Glover Quin: Ray Rice controversy a topic, but takes backseat to Lions trying to win games

Josh Katzenstein
The Detroit News

Allen Park — In the wake of a report that said an NFL executive received a video of former Ravens running back Ray Rice punching his now-wife, commissioner Roger Goodell has been under fire, with many people wondering how long he can remain in power.

Lions safety Glover Quin, the team’s representative for the NFL Players Association, said it’s been a common talking point in the locker room.

“Things happen and you wonder what really happened or what really didn’t happen, and this and that,” Quin said. “But our main focus is really trying to win football games. Luckily, we’re not the Baltimore Ravens, so we don’t have to deal with all that comes along with it, but as you can see, we still have to deal with it some.”

Rice was accused of knocking then-fiancée Janay Rice unconscious in an Atlantic City casino elevator in February.

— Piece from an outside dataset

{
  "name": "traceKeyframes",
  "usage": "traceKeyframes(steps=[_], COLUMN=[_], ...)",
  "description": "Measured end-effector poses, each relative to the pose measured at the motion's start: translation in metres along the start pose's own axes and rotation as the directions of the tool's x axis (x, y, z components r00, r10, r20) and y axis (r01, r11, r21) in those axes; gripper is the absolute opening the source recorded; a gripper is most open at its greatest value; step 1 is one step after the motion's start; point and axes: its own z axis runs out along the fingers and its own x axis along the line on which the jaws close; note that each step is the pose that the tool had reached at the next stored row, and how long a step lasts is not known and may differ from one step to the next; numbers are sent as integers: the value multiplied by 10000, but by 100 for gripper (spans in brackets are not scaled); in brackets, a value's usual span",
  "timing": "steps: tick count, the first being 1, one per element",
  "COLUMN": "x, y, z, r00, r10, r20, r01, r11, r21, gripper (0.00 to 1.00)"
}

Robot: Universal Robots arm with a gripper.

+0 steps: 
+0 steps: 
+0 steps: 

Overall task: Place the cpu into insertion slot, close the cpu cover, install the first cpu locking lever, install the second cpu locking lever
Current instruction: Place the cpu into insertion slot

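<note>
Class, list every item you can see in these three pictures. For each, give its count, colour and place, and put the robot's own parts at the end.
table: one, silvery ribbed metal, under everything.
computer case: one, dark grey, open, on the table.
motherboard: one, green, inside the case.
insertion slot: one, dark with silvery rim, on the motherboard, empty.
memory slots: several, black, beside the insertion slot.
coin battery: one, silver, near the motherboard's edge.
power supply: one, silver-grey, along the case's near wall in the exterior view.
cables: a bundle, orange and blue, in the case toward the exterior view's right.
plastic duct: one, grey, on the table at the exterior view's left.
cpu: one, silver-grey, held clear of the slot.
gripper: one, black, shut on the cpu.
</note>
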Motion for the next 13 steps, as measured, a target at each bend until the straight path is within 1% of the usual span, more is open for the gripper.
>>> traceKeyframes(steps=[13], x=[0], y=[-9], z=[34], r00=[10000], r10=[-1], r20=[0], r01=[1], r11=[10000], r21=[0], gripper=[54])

Charged with felony aggravated assault, Ray Rice was accepted into a pretrial program that allowed him to avoid jail time, and the NFL levied a two-game suspension in July, which led to public outcry.

When TMZ officials released a video of the incident Monday, the Ravens cut Rice and the NFL suspended him indefinitely. The saga continued with an Associated Press report which led to the league hiring former FBI director Robert S. Mueller III to conduct an investigation into who at the NFL office saw the video.

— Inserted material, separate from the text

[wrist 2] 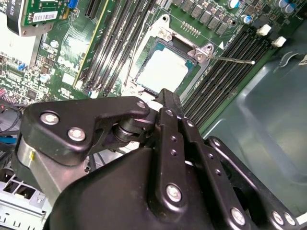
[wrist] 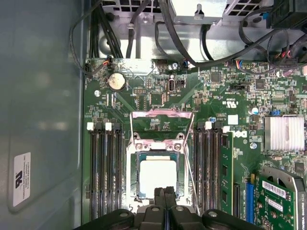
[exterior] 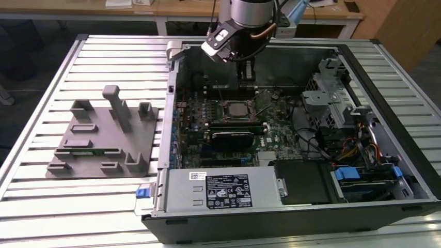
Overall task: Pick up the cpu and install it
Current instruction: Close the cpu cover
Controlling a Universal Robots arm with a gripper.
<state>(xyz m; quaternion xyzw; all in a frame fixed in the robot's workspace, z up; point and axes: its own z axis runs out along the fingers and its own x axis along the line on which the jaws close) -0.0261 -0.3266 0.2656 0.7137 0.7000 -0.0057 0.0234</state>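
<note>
A slatted metal table near wooden desks carries an open computer case. The gripper hangs empty, fingers pressed together, just above the cpu, which is seated in the socket at mid-motherboard.

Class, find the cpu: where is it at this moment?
The cpu lies in the motherboard socket inside the open computer case, between two banks of memory slots in the first wrist view, the claw close by.
</note>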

Goodell said previously, “to my knowledge,” nobody at the NFL had seen it.

Detroit safety James Ihedigbo spent the past two years with Rice in Baltimore and said they were friends. He called it a “terrible” and “upsetting” situation.

“I reached out to him (Monday) and kind of honestly gave him words of encouragement,” Ihedigbo said. “It’s kind of one of those things where you wake up, and it’s like the world’s against you kind of thing. So I just gave him words of encouragement, told him I’m praying for him and his wife and his family and things will work out.”

Ihedigbo and other Lions, though, don’t know how things will work out with the NFL.

“That’s not my decision,” Quin said when asked if Goodell should remain commissioner. “I’m a player, so first I’m going to play. And second, I’m a player rep, so I’m going to represent the players. And if we happen to come to a decision on what happens with Roger Goodell, I’m pretty sure we’ll have some things that we’ll talk about as a union.”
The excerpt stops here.